Históricamente se ha entendido que la ley es la manifestación de la voluntad soberana que, en la forma prescrita por la Constitución, manda, prohíbe o permite. Recordemos que el soberano es el pueblo, y que este es diverso en su cultura, identidad y definiciones sustanciales.
Por esto, la ley necesariamente tiene que ser de carácter general, aunque en ella siempre puedan caber prescripciones especiales o excepcionales. A partir de estas premisas es atinado colegir que quienes hacen la ley deben desempeñarse con responsabilidad, pensando en el interés general, incluso por sobre su propio provecho y visión del mundo y de las cosas. Sin embargo, desde la Asamblea Nacional se envían señales potentes en otro sentido.

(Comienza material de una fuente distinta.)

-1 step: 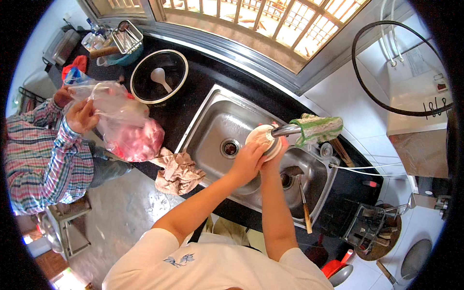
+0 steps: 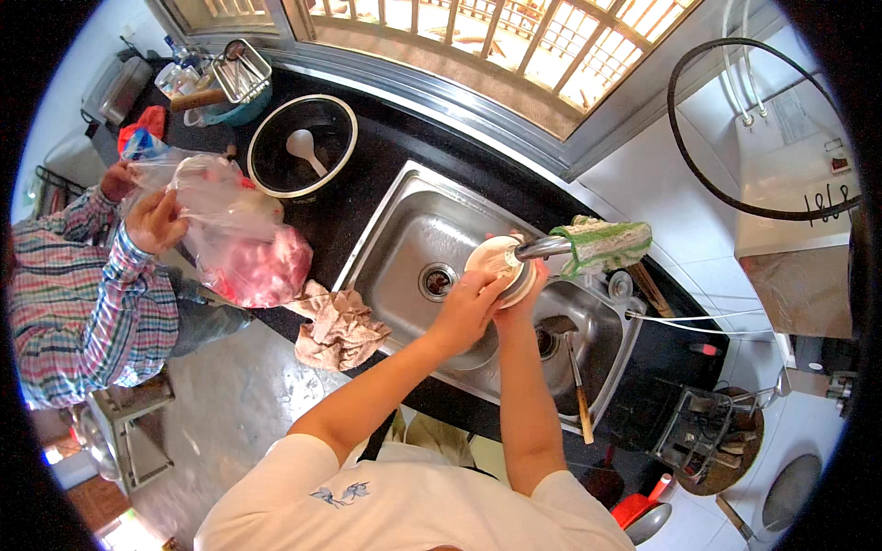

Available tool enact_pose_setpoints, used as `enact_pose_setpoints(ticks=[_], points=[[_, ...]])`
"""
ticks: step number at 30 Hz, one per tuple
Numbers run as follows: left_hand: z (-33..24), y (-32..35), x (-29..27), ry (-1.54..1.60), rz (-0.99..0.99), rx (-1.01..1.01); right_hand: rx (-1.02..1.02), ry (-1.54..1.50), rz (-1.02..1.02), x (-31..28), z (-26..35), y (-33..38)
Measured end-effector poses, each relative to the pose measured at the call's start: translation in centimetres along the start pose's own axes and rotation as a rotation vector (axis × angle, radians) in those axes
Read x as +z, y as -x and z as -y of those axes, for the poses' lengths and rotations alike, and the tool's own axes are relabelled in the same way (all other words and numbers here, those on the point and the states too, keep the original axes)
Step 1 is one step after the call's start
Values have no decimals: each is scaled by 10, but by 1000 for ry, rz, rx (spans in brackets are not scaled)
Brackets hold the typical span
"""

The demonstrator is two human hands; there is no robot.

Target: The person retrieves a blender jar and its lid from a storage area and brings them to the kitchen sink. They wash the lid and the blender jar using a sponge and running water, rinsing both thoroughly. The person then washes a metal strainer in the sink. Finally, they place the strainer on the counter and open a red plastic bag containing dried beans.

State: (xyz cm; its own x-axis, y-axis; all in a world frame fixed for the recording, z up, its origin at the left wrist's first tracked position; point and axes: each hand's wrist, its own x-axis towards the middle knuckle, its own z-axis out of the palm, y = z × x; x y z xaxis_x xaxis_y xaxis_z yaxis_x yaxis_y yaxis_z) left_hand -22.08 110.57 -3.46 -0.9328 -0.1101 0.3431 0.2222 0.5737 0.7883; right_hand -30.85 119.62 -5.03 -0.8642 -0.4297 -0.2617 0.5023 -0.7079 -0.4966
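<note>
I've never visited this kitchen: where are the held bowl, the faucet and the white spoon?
Held bowl (image 2: pixel 490 253), head view: upper part.
Faucet (image 2: pixel 545 247), head view: metal spout.
White spoon (image 2: pixel 300 143), head view: rounded scoop.

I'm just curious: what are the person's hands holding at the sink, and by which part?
Pale round dishware, possibly stacked, under the tap: left hand at its near edge, right hand around its right side.

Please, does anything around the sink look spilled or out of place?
No clear spill shows. The brownish cloth looks untidy, bunched at the edge of the counter beside the sink. The faucet looks odd, wrapped in green-and-white fabric.
</note>
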Motion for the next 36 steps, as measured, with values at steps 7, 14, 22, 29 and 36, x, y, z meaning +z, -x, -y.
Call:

El tratamiento legislativo acerca de la inconsulta penalización del aborto por violación, el bloqueo de la introducción de mecanismos idóneos para recuperar lo robado por los corruptos, el mantenimiento de un método de asignación de escaños que impide profundizar la democracia, son ejemplos de un accionar que no se compadece con las necesidades sociales. En los casos aludidos se evidencia que las mayorías legislativas circunstanciales adoptan decisiones sobre asuntos sensibles para la ciudadanía, comportándose de manera irresponsable con ella. Cada vez tenemos más evidencias de que en el accionar legislativo prevalecen, sobre todo, visiones e intereses de las índoles política, religiosa, electoral, etc., frente a lo que se requiere para la realidad actual.
El soberano elige en las urnas a sus representantes para que legislen en el marco de un Estado democrático y laico. Pero esto se incumple; la Legislatura tiene una deuda moral enorme, así como un deber constitucional y legal de proveer a la sociedad de un régimen jurídico libre de dogmas, prejuicios y concepciones que ahora son caducos. La responsabilidad del legislador lo obliga a estar a la altura de las expectativas de los pueblos en el presente siglo.